Awesome
Requirements:
- anaconda 4.3.21
- python 3.6.2
- cuda 8.0.54
- pytorch 0.4.*
- gcc 5.4.0
All models require a GPU to train and were run on a single GPU with 16 GB memory. The models were run on a server with a slurm task scheduled but run scripts are now presented purely as shell scripts deviod of the slurm related commands.
RUN SCRIPTS
runscripts/
-
Contains all model execution scripts and the evaluation script for training and testing the forecasting models and evaluation model performance on the tep, ghl and electricity datasets.
-
run_ghl.sh
-
This is the shell script to run the ghl dataset. It contains two models DyAtH, DyAtMaxPoolH and the training and testing scripts for each. In each case, the training scripts need to be run to completion first before invoking the testing scripts for the model. Run:
sh run_ghl.sh
-
In the run script, the
$PARDIR
parameter need to be set indicating the full path to wherever the DynamicAttentionNetworks/ directory is stored. Instructions for setting the rest of the model hyperparameters are provided within the shell scripts.
-
helpers.py
- This script contains a
calculate_mse_wmse()
function --- This is the evaluation script which calculates MSE (Mean Squared Error) and WMSE (Weighted Mean Squared Error) for each dataset per model / sequence length. - It accepts two parameters, the path to the results directory (string with full path) and a sequence length (integer). Ex: If we were trying to calcualte the MSE, WMSE for the DyAtH model for the ghl_small dataset and sequence length 90, we would supply the following command while calling the helper function.
import helpers
helpers.calculate_mse_wmse(/full/path/to/DynamicAttentionNetworks/results/DyAtH/DyAtH_mean/,90)
source/
DyAtH/
> train.py -- Contains model training logic.

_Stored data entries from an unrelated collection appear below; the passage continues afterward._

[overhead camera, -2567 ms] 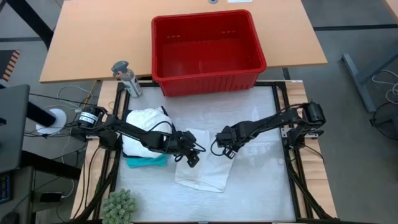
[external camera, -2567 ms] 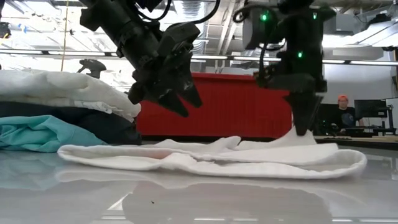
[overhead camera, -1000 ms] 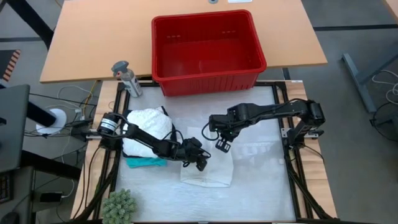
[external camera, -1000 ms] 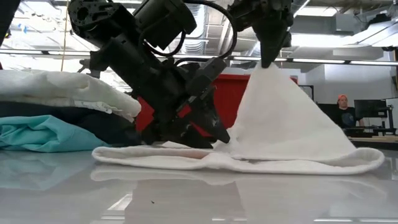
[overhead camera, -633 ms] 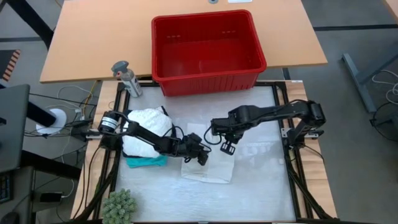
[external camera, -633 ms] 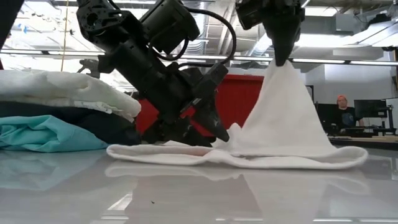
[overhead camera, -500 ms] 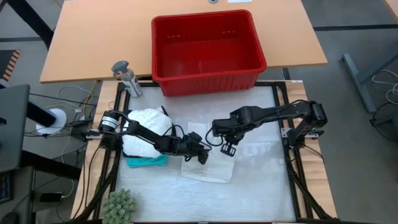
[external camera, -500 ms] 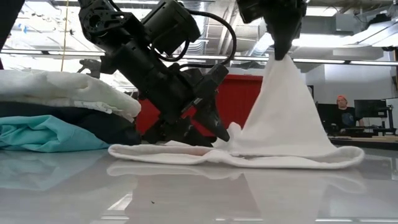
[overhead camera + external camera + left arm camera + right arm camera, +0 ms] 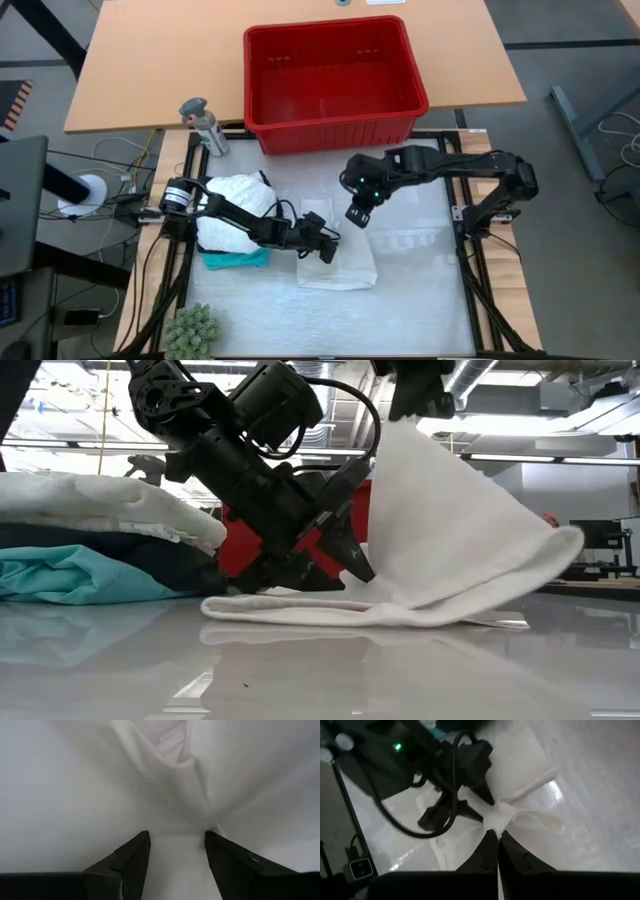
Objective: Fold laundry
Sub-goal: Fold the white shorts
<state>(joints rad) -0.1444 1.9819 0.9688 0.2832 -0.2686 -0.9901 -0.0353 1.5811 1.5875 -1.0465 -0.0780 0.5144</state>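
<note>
right fingers (image 9: 495,840) lift white cloth (image 9: 450,530)

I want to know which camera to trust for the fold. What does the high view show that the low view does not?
Only the high view shows the red basket from above, the green plant and the spray bottle. Only the low view shows the white cloth lifted in a steep peak. Both show the left gripper low at the cloth, the right gripper raised, and the garment pile.

Glossy white table top (image 9: 420,290) under my arms carrying: white cloth garment (image 9: 338,268) lying mid-table, stacked white, black, teal garments (image 9: 236,205) beside, small green fuzzy plant (image 9: 191,329) at corner.
</note>
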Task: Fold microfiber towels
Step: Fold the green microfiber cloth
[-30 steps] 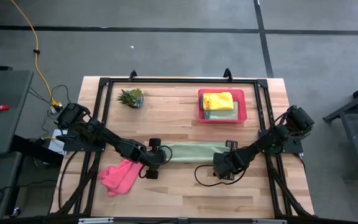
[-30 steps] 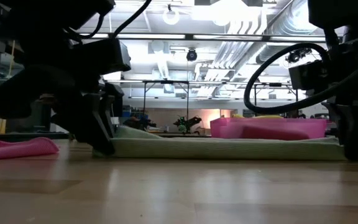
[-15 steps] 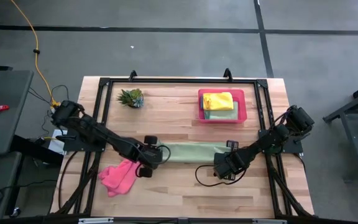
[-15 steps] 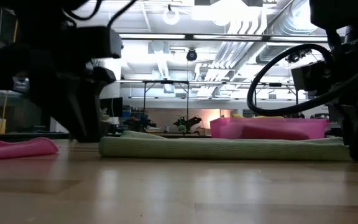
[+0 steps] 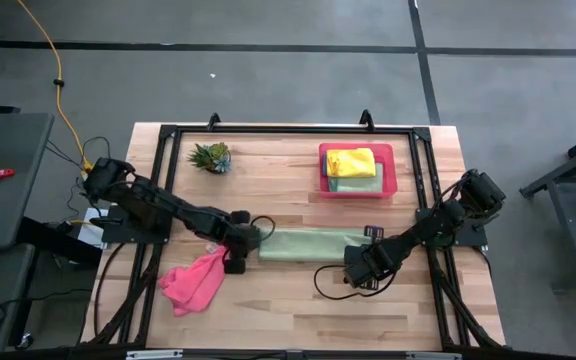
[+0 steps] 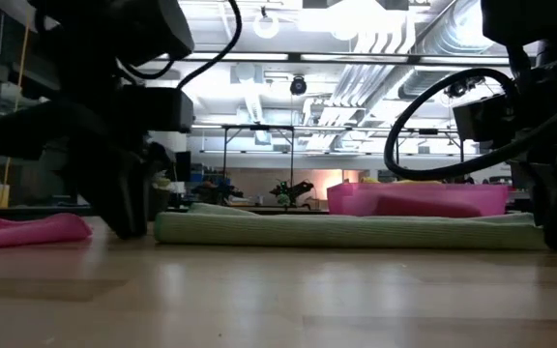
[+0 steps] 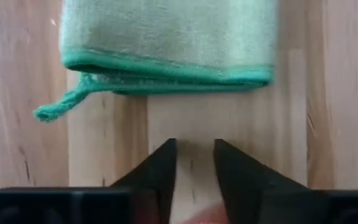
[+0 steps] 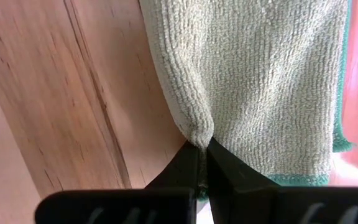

> test.py -- Contains model testing logic.
> model_train_eval.py -- Contains helper functions and sub-routines related to model training and testing.
> train.sh -- Shell script to invoke train.py
> test.sh -- Shell script to invoke test.py
> rnn.py -- Contains the Sequence to Sequence Architecture Definition.
DyAtMaxPoolH/
> Similar structure as in DyAtH.
datasets/
ghl_small/ - GHL dataset used in the paper.
notebooks/
GHL\ Experiments.ipynb
-This notebook depicts how once trainining and testing has been conducted for a specific model (DyAt-H, DyAt-Maxpool-H) and a specific sequence length, it can be evaluated to obtain the average MSE, WMSE values.
results/
- Once a training script for a model is successfully run, the `results/` directory will automatically be created in the root folder of this repository,(with corresponding subdirectories) which will house the trained model, raw inputs and forecasts (.csv files), and plots for training and testing and validation sets.
- The file structure will be results/$DATASETNAME/$MODELNAME/$MODELTYPE/SEQUENCE_LENGTH_$SEQUENCELENGTH_HIDDEN_SIZE_$HIDDENSIZE_..._ITERNUM_$ITERNUM/
- A separate such directory will be created per sequence length, per hidden size and experiment number.
- Within each results folder there you will find the training and validation raw inputs and forecasts along with plots, after training along with the trained model stored in the model/ folder. After testing, a subdirectory named `results_test/` will be created which will house the raw inputs, forecasts (.csv files) and forecast visualziations.
Note, error values might not be recovered exactly due to differences in cuda versions, system and various other configurations.